Anything But Ordinary (Parts 1-3)

May 25, 2008 by the wanderer

“She came in through the bathroom window
Protected by a silver spoon…” – The Beatles

By the time I drove up to the girl’s house, crisp dark night had covered a long white day. My tires crunched in the snow, and snow carefully everywhere descending flecked the beam of my headlights.

The house I was going to was a House With A Name, once called a castle, though it had long lost the tower that made it one. The driveway, laid out for carriages a hundred fifty years ago, stretched long, slender, and white as my car slid along it, stirring the sheet of snow with its humming.

I parked in the light streaming from the windows, cut the shuddering engine, and sat for a moment, watching the snowflakes cover the windshield. It was ten degrees below freezing, and my car heater had long stopped trying to catch up with the melting point. My hands ached in my gloves. My feet were numb.

When I stepped out into the blistering night, a woman I hadn’t seen before poked her head out the front door.

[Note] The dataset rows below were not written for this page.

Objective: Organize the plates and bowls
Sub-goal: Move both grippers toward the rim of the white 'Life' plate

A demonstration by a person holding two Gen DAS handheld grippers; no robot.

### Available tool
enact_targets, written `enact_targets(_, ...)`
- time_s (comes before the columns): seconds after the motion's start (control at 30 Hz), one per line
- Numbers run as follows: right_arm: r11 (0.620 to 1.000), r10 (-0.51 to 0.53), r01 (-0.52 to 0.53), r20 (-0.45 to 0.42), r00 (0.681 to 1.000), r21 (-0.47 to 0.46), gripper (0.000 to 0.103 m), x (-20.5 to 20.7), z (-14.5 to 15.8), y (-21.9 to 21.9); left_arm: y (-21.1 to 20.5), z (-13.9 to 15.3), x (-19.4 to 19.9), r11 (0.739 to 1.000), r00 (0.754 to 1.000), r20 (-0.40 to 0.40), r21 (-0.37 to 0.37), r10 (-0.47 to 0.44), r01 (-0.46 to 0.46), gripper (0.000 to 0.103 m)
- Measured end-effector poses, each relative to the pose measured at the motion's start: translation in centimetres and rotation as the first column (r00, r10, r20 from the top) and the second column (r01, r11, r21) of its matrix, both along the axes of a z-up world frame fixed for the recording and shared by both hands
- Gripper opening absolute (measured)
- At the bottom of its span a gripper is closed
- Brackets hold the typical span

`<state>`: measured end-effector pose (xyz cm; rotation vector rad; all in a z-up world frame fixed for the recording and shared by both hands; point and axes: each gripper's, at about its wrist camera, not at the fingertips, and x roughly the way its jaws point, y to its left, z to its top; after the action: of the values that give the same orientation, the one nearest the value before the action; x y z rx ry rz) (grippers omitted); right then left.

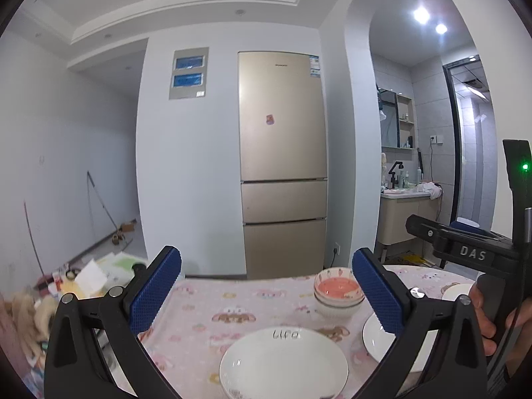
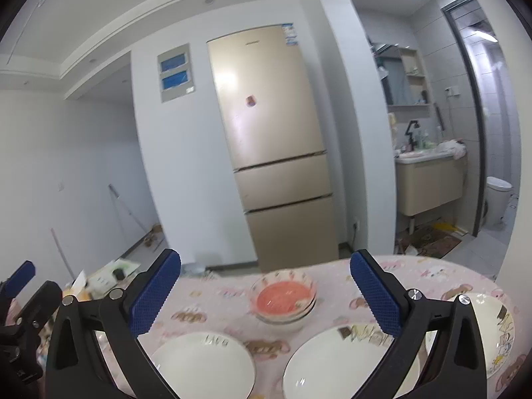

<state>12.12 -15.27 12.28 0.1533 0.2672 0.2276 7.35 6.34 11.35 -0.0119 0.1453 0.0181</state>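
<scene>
Hovering above a table draped in a pink cartoon-print cloth (image 1: pixel 199 312), both grippers spread wide and carrying nothing. Left gripper (image 1: pixel 266 294) pointing toward a gold three-door refrigerator (image 1: pixel 282 166), blue-padded fingers (image 1: pixel 154 294) framing a white plate lettered "Life" (image 1: pixel 282 362) lying at the near edge. Sitting farther back, just inside the right-hand pad in the left wrist view, a stack of small bowls with a pink-orange inside (image 1: pixel 337 294). Peeking out behind that pad, a white plate with a dark rim line (image 1: pixel 374 335). Showing at the right edge of the left wrist view, the right gripper's black body marked "DAS" and a hand (image 1: pixel 492 326) gripping its handle.

Right gripper (image 2: pixel 264 294) likewise gaping, nothing between its pads. Lying below it side by side, well apart from the bowl stack, the lettered plate and the dark-rimmed plate. Resting at far right, partly hidden by the gripper, a white dish with cartoon figures (image 2: pixel 495 326). Standing beyond an arch, a bathroom vanity (image 2: pixel 429 179).
</scene>
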Motion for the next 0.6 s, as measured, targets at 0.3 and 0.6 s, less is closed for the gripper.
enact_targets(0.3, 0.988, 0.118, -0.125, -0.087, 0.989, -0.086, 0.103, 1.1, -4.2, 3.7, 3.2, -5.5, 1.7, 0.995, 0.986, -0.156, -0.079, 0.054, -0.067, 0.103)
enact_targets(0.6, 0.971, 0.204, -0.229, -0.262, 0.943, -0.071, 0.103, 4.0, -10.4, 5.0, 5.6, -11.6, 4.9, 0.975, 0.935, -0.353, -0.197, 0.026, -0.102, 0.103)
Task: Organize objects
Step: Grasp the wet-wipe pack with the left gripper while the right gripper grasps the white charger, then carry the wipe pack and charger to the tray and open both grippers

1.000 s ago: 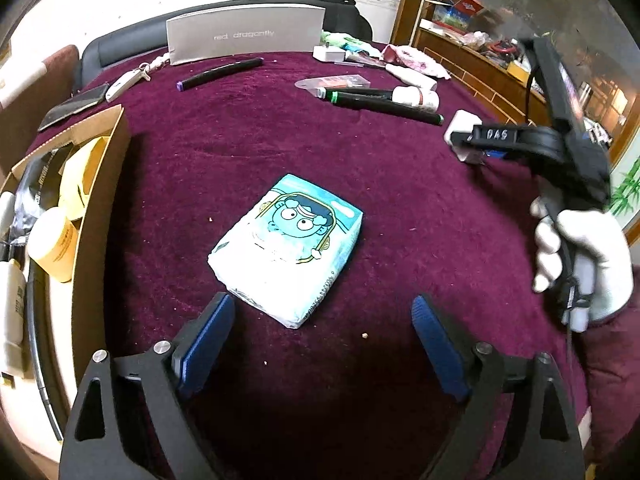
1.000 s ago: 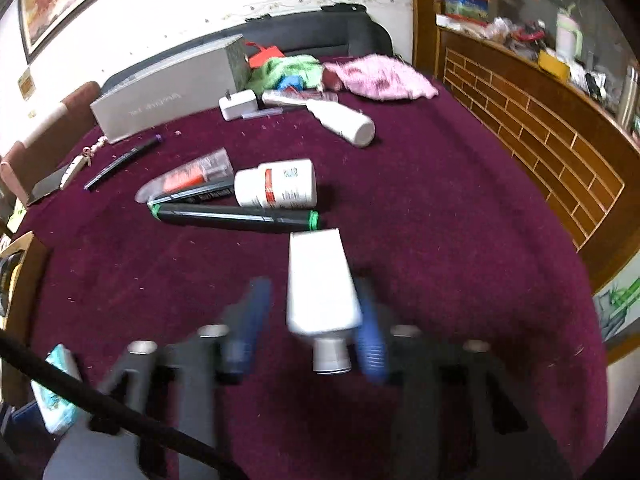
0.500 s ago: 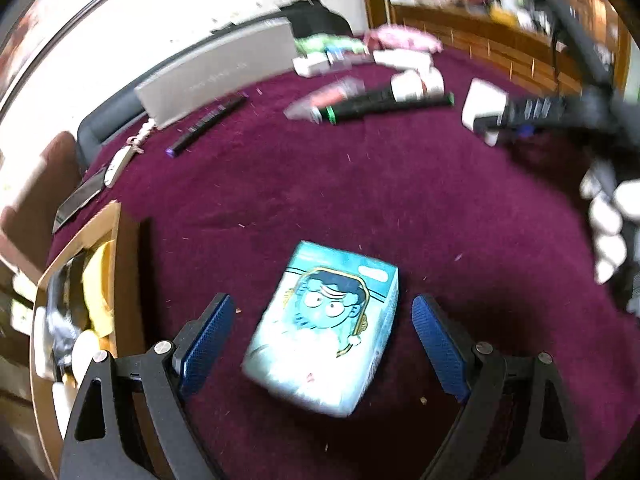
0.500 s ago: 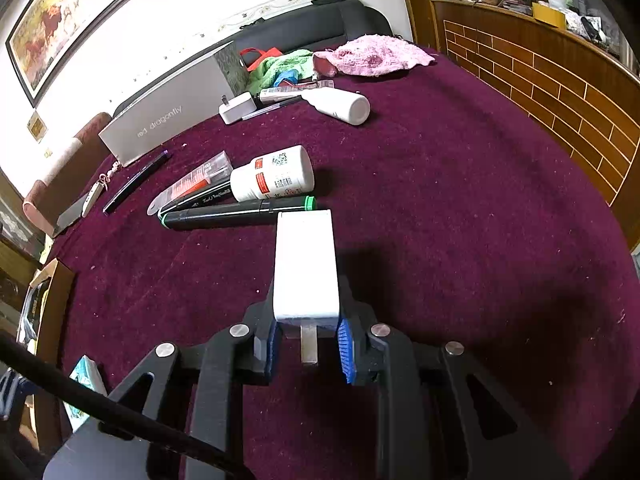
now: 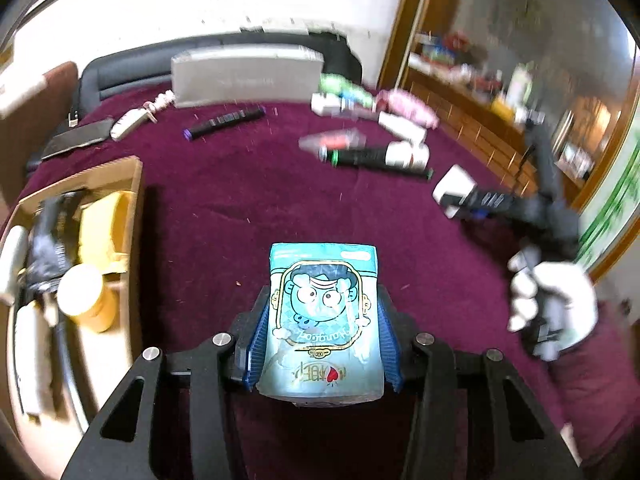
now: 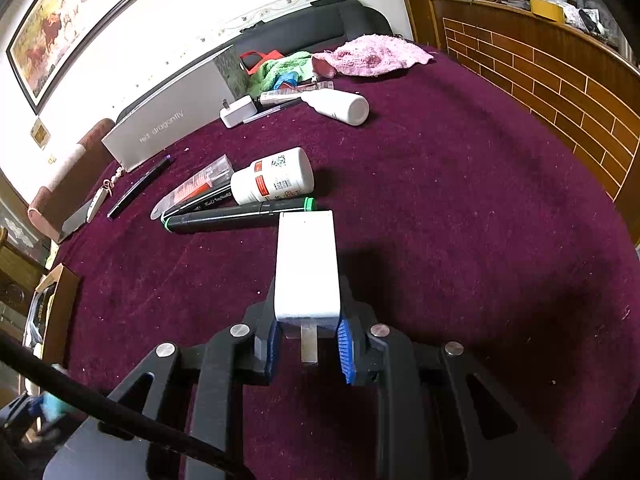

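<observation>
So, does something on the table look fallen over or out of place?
Yes. Two white bottles lie on their sides: one against the green-capped marker, another near the pink cloth. Nothing looks spilled.

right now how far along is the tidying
Partly done: the cardboard box already holds a yellow jar. In hand: left gripper has just closed on the tissue pack; right gripper holds the white charger. Left: marker, pill bottle, cloths.
</observation>
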A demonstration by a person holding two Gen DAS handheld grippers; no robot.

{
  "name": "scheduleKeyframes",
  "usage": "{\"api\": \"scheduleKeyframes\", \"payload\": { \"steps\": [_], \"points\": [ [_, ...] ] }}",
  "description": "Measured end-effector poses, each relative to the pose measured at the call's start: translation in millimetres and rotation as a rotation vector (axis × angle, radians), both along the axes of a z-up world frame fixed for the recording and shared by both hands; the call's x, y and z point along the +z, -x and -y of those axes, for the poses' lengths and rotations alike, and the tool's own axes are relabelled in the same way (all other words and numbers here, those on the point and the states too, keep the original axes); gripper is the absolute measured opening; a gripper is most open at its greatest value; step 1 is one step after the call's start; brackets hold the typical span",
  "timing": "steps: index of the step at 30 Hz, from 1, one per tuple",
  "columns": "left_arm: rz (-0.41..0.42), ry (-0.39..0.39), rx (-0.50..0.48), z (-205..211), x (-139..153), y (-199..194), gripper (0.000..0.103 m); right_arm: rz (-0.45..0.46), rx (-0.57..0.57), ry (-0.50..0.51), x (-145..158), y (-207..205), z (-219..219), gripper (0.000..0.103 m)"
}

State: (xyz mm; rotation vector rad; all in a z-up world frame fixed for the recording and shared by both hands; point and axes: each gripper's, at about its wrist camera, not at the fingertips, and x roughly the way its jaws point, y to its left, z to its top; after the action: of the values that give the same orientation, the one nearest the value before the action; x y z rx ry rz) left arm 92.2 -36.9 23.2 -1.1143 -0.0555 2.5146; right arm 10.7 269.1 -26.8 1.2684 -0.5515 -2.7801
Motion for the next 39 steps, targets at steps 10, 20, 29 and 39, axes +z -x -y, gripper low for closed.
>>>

“You must be Jonathan,” she shouted, her words white vapor in the arctic air.

I smiled, removed my gloves, and shook her hand through the narrowing gap as she nearly closed the door again, shielding all but her face from the icy wind.

“I am,” I said. “Pleased to meet you.”

She introduced herself. I nodded. My eyes wandered to the little boy who had appeared at her hip, gazing up at me. The same wide eyes had greeted me last week, the first time I had come. And like then, the boy’s knuckles were white with effort from clenching the collar of a silver Great Dane puppy that was wriggling and whining, straining to get past and lope into the snowdrifts. I winked at the boy.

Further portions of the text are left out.